Last week Iran fired six ground to ground missiles at Deir el-Zour, more than 600 kilometers (370 miles) away in Eastern Syria, reportedly at ISIS. Most reports indicated that the missiles missed their mark and fell apart hitting the desert.
While Iran has never disagreed on those two points, the Mullahs have pushed back on the reasons for the stunning miss.
State TV’s website quoted the airspace division chief of Iran’s Revolutionary Guard Gen. Amir Ali Hajizadeh as saying “we had coordinated the fall of the engines in the desert in Iraq” in advance.
“The missiles we used were two-stage, it means that the engine separates from the warhead,” said Hajizadeh.
Impact on Israel
Israel reported that the warheads missed their mark, while three didn’t even reach Syrian territory.
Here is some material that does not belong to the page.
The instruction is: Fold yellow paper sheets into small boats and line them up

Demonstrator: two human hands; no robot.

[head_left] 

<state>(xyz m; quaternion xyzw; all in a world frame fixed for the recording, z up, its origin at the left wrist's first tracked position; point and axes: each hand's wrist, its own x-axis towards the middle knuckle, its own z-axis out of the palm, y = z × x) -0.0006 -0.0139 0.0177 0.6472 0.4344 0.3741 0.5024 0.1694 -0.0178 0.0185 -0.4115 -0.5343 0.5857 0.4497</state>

If the report is correct, Iranian missile technology, at least the kind that was used on Sunday is not as advanced as orginally thought. Does this mean Israel should rest easy?
No. The Iranian regime is also very good at playing games. They could have launched those missiles purposely showing off faulty technology to throw the West off.
This is a lot better than the official explanation given for the reason why Israel was able to track downed missiles:
“Pity those who call themselves experts and do not understand that these were the first-stage engines (that fell), while the warheads hit targets.”
Either the Iranian regime doesn’t know the Russians, USA, and Israel all recorded missiles that missed their mark or they are just face saving. Either way, unless this is a ruse, the Mullahs are in far worse shape than we thought.